/---

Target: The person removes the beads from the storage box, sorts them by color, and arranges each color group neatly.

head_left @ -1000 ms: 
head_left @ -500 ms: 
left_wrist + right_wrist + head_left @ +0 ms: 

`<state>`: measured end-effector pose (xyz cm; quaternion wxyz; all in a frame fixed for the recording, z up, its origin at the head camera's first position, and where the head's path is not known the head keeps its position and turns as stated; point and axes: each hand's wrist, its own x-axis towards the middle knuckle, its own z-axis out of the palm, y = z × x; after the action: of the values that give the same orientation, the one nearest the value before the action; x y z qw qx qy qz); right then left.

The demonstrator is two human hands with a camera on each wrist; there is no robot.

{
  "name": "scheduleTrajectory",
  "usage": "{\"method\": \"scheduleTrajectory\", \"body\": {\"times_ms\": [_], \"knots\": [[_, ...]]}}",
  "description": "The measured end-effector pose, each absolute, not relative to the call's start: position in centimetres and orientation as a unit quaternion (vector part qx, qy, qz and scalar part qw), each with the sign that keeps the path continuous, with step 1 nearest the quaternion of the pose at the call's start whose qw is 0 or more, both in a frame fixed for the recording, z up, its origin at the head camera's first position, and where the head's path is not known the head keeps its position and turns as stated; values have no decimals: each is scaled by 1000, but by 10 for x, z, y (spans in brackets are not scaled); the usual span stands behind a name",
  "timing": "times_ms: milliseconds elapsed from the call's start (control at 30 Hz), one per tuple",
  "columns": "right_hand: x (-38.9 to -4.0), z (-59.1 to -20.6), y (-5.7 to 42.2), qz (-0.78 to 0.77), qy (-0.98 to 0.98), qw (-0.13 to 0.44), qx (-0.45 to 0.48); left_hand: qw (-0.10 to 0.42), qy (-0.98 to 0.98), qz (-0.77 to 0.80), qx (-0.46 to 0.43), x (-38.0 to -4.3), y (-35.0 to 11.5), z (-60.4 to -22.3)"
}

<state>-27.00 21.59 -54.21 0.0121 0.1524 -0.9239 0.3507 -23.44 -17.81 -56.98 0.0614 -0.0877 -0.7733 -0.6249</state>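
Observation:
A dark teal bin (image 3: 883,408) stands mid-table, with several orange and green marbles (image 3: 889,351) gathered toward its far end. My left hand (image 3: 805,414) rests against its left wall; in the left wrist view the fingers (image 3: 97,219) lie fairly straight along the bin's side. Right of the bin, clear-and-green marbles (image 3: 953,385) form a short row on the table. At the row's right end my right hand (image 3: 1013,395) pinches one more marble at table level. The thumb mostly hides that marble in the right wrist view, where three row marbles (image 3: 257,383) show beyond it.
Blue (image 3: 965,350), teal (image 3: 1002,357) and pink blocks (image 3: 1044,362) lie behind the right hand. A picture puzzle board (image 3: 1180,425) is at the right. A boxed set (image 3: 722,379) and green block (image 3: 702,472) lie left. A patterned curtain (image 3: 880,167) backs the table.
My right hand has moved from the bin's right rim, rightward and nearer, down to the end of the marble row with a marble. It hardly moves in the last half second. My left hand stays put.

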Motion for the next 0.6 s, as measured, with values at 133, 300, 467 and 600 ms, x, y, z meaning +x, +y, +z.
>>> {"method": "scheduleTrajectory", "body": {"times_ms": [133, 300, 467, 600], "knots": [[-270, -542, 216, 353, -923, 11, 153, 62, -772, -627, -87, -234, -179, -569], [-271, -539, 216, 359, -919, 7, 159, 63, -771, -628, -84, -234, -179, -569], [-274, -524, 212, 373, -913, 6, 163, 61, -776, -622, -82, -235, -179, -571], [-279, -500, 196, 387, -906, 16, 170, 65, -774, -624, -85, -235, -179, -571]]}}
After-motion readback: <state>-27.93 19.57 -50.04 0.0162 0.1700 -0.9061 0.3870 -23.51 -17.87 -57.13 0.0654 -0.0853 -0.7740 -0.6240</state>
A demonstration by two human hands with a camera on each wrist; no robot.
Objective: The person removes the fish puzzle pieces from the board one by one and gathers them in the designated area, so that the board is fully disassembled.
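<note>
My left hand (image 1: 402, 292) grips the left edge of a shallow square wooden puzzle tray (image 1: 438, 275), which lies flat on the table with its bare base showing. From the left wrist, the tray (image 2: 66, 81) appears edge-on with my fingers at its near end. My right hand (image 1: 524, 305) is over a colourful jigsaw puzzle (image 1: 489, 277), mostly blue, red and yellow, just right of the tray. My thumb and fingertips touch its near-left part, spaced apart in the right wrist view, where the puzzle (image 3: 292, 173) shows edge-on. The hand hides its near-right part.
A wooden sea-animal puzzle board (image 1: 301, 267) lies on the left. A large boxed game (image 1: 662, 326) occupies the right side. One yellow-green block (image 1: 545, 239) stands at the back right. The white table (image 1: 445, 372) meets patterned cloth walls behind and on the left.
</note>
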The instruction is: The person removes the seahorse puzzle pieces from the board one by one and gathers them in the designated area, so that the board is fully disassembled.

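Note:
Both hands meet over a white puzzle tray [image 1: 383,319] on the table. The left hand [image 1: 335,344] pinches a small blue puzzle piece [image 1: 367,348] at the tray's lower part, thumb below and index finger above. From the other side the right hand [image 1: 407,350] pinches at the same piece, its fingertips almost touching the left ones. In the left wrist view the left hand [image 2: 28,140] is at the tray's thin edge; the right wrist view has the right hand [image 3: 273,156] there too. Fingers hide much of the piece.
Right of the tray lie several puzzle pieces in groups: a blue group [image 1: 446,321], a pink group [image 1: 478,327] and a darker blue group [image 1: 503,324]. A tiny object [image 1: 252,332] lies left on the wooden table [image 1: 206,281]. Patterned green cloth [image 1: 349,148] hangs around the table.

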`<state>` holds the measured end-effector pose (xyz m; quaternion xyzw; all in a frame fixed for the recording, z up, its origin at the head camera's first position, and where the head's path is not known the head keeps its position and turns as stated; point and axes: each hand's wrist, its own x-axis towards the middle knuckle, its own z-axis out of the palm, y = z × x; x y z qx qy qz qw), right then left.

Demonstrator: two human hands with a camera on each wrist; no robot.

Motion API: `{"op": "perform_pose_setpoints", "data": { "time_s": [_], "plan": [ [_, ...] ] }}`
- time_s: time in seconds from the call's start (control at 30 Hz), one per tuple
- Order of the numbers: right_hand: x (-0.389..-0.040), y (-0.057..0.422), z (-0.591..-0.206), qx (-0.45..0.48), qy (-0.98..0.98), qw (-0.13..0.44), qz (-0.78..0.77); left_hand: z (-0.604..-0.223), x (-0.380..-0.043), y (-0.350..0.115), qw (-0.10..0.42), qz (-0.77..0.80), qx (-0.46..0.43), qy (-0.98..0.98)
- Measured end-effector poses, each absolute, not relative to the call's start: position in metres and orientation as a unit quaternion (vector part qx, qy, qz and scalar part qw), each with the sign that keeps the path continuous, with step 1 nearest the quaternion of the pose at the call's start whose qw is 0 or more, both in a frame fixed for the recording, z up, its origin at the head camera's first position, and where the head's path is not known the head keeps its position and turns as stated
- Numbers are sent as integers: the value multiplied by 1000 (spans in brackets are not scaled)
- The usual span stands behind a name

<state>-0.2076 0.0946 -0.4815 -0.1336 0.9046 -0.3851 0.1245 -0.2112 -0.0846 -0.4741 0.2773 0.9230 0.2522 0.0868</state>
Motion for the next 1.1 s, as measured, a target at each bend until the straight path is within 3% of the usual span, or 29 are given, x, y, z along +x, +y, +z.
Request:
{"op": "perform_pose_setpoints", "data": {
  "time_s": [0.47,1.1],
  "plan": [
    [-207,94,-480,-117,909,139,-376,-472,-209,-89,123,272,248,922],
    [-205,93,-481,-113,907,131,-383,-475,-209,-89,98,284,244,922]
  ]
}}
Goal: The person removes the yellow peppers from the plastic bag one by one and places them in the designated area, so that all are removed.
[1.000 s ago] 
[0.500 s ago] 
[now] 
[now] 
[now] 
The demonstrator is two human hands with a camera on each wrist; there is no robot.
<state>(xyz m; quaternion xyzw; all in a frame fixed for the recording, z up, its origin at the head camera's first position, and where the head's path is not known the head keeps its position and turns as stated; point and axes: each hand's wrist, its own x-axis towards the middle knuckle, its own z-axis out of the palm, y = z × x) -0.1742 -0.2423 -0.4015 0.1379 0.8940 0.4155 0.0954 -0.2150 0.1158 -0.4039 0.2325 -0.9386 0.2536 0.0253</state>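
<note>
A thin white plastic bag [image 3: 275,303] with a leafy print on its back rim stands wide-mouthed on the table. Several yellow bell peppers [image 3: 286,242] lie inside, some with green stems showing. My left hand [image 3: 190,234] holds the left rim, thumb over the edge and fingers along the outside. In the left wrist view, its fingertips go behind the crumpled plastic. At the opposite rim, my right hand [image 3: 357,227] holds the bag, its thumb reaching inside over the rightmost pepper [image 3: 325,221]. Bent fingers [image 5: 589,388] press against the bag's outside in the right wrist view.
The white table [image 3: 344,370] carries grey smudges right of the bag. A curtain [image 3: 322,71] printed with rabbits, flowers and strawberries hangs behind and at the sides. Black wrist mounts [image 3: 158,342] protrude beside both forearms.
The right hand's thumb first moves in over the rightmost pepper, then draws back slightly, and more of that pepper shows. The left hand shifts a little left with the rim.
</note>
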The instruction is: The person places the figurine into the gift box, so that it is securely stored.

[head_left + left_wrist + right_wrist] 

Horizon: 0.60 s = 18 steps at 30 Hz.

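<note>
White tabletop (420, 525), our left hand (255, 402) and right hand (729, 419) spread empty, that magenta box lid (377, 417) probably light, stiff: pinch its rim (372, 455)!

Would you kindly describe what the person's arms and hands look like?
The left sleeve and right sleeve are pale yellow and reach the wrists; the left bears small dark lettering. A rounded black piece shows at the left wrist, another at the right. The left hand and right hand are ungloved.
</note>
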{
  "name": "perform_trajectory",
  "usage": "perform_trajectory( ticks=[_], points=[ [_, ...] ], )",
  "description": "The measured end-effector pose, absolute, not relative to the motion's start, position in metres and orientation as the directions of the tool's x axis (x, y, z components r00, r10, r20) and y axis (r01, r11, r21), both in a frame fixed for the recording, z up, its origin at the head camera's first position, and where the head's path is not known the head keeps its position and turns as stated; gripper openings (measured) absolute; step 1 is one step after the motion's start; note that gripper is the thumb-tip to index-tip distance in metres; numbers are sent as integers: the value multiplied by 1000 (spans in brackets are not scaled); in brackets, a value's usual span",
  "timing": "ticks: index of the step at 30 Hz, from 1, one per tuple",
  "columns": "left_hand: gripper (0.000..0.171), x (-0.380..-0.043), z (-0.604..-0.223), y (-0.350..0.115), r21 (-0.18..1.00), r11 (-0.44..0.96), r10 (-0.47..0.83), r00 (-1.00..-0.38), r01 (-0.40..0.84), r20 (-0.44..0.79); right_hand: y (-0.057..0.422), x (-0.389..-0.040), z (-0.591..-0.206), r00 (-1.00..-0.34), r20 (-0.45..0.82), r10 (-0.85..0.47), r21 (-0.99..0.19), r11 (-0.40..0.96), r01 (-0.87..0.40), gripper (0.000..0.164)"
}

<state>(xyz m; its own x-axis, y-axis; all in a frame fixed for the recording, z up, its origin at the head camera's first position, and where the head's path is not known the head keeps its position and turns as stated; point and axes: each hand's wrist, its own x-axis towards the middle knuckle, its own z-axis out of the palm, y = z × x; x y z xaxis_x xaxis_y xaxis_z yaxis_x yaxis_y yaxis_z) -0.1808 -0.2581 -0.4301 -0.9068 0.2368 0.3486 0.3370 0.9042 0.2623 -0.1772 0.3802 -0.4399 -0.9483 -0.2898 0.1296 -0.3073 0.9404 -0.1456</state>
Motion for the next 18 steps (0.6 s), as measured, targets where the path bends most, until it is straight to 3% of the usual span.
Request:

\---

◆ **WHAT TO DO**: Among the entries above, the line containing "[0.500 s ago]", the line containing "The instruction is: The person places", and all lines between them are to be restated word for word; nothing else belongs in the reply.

◆ **TASK ANSWER**:
[0.500 s ago] 
[now] 
[now] 
[now] 
The demonstrator is two human hands with a camera on each wrist; there is no robot.
<state>(xyz m; quaternion xyzw; all in a frame fixed for the recording, z up, its origin at the head camera's first position, and where the head's path is not known the head keeps its position and turns as stated; point and axes: each hand's wrist, its own x-axis towards the middle knuckle, its own z-axis out of the palm, y = z × x) -0.1742 -0.2423 -0.4015 0.1379 0.8940 0.4155 0.0954 -0.2150 0.1158 -0.4039 0.2325 -0.9386 0.2536 0.0253</state>
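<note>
A thin white plastic bag [image 3: 275,303] with a leafy print on its back rim stands wide-mouthed on the table. Several yellow bell peppers [image 3: 286,242] lie inside, some with green stems showing. My left hand [image 3: 190,234] holds the left rim, thumb over the edge and fingers along the outside. In the left wrist view, its fingertips go behind the crumpled plastic. At the opposite rim, my right hand [image 3: 357,227] holds the bag, its thumb reaching inside over the rightmost pepper [image 3: 325,221]. Bent fingers [image 5: 589,388] press against the bag's outside in the right wrist view.
The white table [image 3: 344,370] carries grey smudges right of the bag. A curtain [image 3: 322,71] printed with rabbits, flowers and strawberries hangs behind and at the sides. Black wrist mounts [image 3: 158,342] protrude beside both forearms.
The right hand's thumb first moves in over the rightmost pepper, then draws back slightly, and more of that pepper shows. The left hand shifts a little left with the rim.
</note>
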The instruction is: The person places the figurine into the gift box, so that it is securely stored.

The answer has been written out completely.